### Task directions
Copy the data that follows exactly as it is, excluding all pictures.

Collected data START

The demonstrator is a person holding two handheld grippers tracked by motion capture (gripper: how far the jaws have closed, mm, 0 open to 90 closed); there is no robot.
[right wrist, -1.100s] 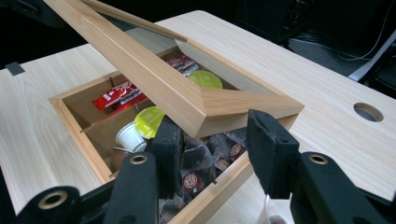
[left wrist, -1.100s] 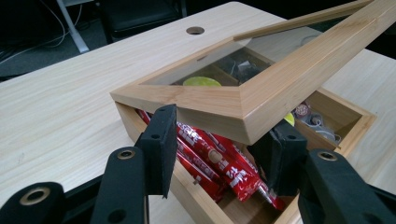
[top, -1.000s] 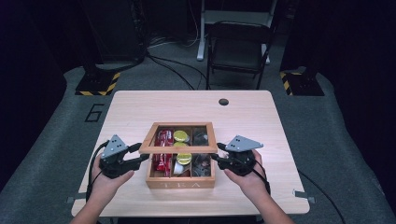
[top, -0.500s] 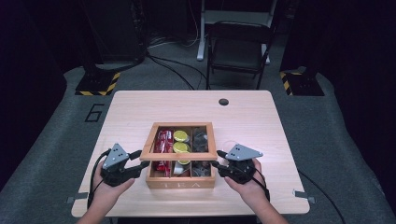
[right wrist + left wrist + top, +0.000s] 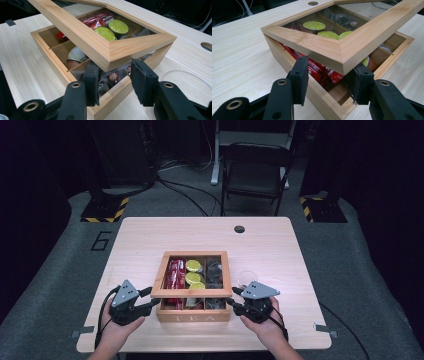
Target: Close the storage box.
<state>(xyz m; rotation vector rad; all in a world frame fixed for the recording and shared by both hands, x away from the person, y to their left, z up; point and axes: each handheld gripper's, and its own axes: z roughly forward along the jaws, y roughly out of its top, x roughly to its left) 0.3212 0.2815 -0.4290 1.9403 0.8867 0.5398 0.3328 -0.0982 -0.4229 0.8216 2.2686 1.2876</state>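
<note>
The high view looks forward and down from above the near edge of the table [image 5: 150,245], far enough back to take in the floor around it. The left gripper view sits low and close at the near left corner of the wooden box [image 5: 287,55], facing across it toward the far edge. The right gripper view sits equally close at its near right corner. All three share the box and its raised lid [image 5: 105,47].

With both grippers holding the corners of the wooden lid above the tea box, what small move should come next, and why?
Probably keep lowering the lid evenly. The left gripper and right gripper each clamp a front corner, and the lid is tilted, with a gap above the box rim at the front. An even descent should seat it over the red packets without skewing.
</note>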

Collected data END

### Answer to this task
The demonstrator is a person holding two handheld grippers tracked by motion capture (gripper: how far the jaws have closed, mm, 0 open to 90 closed); there is no robot.
[right wrist, -1.100s] 
[left wrist, -1.100s] 
[top, -1.000s] 
[top, -0.500s] 
[right wrist + left wrist + top, +0.000s] 
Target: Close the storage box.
<state>(xyz m; rotation vector rad; all in a world frame fixed for the recording and shared by both hands, x away from the person, y to their left, z up; point and axes: each handheld gripper's, and its own axes: z roughly forward along the jaws, y roughly out of its top, x roughly to its left) 0.3212 0.2815 -0.4290 1.9403 0.8867 0.5398 0.3328 -0.0982 -0.4229 0.8216 2.2686 1.2876</state>
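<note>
The high view looks forward and down from above the near edge of the table [image 5: 150,245], far enough back to take in the floor around it. The left gripper view sits low and close at the near left corner of the wooden box [image 5: 287,55], facing across it toward the far edge. The right gripper view sits equally close at its near right corner. All three share the box and its raised lid [image 5: 105,47].

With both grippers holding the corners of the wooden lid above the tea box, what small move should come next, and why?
Probably keep lowering the lid evenly. The left gripper and right gripper each clamp a front corner, and the lid is tilted, with a gap above the box rim at the front. An even descent should seat it over the red packets without skewing.
</note>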

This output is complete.